Participants will be positioned using a ramped position (RAMP) to align the external auditory meatus with the sternal notch. Preoxygenation with 100% oxygen at 10 L/min will be performed for 3 minutes. Anaesthesia Induction - Intravenous fentanyl (2 mcg/kg) and propofol (2–2.5 mg/kg) will be administered.
- An appropriately sized nasopharyngeal airway will be inserted post-induction.
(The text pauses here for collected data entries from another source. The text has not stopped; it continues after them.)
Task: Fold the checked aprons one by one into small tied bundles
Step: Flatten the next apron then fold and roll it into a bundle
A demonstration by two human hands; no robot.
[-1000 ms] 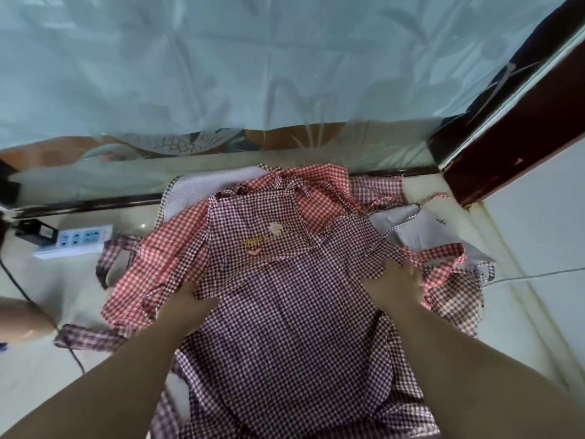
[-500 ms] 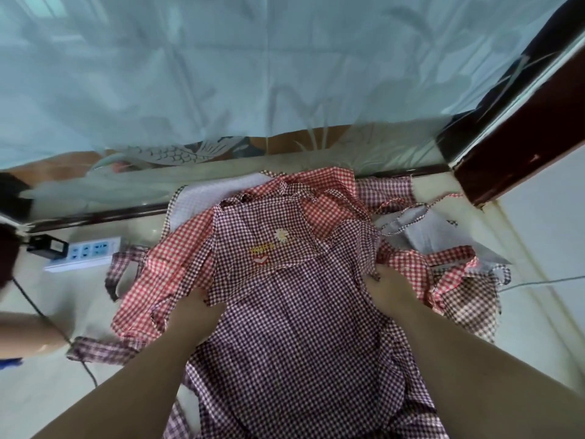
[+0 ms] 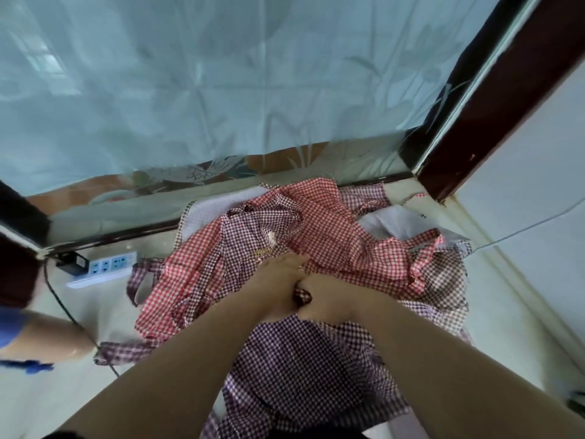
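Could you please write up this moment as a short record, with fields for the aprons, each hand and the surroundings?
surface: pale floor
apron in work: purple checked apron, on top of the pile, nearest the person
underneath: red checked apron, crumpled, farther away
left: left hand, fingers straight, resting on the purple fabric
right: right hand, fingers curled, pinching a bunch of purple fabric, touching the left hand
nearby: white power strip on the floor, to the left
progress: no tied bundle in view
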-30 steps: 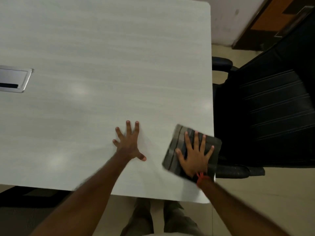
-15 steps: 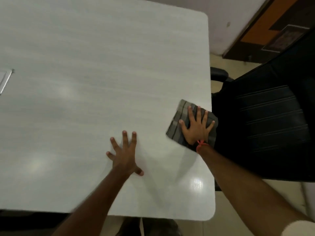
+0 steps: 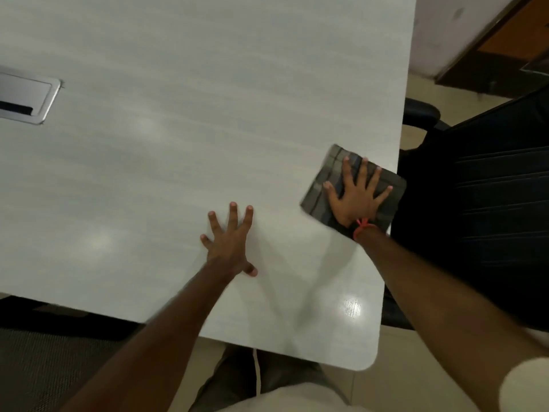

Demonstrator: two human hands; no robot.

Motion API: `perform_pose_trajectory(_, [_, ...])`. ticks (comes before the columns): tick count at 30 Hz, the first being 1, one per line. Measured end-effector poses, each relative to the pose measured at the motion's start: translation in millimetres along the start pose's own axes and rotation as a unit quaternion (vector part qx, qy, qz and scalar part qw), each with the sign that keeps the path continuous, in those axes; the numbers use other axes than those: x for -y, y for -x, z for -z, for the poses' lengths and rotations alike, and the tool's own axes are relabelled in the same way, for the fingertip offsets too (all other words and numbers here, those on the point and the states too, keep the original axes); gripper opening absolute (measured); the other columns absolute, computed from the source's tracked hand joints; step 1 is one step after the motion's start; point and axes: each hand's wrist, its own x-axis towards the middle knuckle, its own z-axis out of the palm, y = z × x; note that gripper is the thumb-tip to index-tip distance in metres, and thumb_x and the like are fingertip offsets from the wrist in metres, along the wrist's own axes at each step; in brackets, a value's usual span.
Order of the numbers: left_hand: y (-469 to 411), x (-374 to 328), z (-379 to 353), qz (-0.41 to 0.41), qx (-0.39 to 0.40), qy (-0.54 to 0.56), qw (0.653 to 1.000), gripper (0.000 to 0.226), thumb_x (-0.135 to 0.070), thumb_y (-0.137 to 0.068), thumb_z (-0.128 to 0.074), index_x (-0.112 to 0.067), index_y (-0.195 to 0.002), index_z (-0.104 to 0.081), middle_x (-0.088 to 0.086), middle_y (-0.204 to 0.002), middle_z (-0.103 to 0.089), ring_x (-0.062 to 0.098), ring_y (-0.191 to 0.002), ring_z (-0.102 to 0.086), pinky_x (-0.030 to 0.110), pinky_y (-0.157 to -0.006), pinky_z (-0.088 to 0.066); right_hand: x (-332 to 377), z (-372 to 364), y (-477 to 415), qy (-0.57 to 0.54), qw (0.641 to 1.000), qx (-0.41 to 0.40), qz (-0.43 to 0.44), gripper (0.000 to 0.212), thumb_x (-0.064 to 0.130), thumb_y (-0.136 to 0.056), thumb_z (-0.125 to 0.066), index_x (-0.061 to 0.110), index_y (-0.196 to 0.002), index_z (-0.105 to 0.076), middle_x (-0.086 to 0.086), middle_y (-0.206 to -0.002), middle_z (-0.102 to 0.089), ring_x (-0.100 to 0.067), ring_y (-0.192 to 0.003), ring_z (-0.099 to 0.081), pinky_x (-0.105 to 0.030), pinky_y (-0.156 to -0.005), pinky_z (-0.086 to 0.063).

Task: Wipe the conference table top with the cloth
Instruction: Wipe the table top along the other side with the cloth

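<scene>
The pale grey conference table top [image 3: 208,99] fills most of the view. A folded dark grey striped cloth [image 3: 320,185] lies at the table's right edge, its right corner slightly over the edge. My right hand [image 3: 356,194] lies flat on the cloth with fingers spread, pressing it down; a red thread circles the wrist. My left hand [image 3: 230,242] rests palm down on the bare table, fingers apart, to the left of the cloth and nearer to me.
A black office chair [image 3: 481,218] stands tight against the table's right edge. A metal cable box [image 3: 26,99] is set into the top at far left. The rounded near-right table corner [image 3: 368,361] is close to my body.
My right hand has slid the cloth away from me along the right edge, farther from the near corner. The left hand stays planted. The view has shifted, so the cable box shows again.
</scene>
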Motion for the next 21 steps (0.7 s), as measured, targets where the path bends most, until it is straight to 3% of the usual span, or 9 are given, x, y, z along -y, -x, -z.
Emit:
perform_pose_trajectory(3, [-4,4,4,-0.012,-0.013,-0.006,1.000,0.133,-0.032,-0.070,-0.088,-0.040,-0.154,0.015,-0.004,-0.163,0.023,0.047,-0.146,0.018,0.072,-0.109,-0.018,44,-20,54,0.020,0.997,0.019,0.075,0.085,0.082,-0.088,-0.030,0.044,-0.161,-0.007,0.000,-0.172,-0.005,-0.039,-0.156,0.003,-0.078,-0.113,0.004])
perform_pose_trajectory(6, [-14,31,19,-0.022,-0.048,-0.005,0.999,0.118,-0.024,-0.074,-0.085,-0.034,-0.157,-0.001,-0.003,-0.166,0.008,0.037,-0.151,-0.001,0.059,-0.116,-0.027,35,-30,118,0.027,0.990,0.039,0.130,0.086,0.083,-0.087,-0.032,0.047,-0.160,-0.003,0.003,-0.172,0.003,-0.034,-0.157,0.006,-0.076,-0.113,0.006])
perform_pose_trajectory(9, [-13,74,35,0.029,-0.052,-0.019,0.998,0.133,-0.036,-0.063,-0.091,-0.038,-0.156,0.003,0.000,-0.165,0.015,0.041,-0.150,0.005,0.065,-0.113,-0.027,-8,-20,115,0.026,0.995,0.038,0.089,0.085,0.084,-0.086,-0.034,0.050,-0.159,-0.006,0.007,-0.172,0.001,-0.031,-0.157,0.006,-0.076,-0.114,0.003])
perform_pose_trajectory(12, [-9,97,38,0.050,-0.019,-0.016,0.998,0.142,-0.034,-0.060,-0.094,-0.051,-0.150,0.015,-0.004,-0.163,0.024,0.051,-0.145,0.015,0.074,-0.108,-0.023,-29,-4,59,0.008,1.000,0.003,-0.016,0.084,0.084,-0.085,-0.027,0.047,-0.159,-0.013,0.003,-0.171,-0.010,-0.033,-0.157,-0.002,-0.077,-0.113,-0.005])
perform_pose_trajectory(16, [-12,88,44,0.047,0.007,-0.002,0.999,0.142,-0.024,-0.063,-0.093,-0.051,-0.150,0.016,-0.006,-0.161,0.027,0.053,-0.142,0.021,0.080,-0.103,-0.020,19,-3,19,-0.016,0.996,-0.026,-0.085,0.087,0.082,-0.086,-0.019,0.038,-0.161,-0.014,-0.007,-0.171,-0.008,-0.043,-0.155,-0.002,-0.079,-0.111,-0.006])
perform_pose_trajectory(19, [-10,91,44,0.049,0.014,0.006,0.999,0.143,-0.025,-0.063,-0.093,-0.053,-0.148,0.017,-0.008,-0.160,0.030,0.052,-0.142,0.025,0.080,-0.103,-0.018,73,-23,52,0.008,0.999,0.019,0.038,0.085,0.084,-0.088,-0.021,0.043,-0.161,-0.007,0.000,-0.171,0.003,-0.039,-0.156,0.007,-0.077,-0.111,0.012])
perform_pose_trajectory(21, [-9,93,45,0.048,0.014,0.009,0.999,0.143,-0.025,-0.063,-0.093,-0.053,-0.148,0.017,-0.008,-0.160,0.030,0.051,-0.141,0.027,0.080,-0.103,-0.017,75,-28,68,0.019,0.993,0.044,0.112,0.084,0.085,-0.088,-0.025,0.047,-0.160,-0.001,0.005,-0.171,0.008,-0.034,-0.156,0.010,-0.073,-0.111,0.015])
- Once mask ventilation is confirmed, muscle relaxant will be administered for neuromuscular blockade.
Ventilation Settings Ventilation will be performed in volume-controlled ventilation (VCV) mode with the following settings: - Fresh gas flow: 10 L/min
- Tidal volume: 7 mL/kg of adjusted body weight
- Respiratory rate: 10 breaths/min
- Pressure limit: 40 cmH2O
Data Collection After 3 minutes of ventilation, the following parameters will be recorded for 10 consecutive breaths, and the mean of the last 5 breaths will be analyzed: - Set tidal volume (mL)
- Expired tidal volume (VtE) (mL)
- Air leak volume (set tidal volume – expired tidal volume) (mL)
- Peak inspiratory pressure (PIP) (cmH2O)
- Plateau pressure (PPLAT) (cmH2O)
- Oxygen saturation (SpO2) (%)
- End-tidal carbon dioxide (EtCO2) (mmHg)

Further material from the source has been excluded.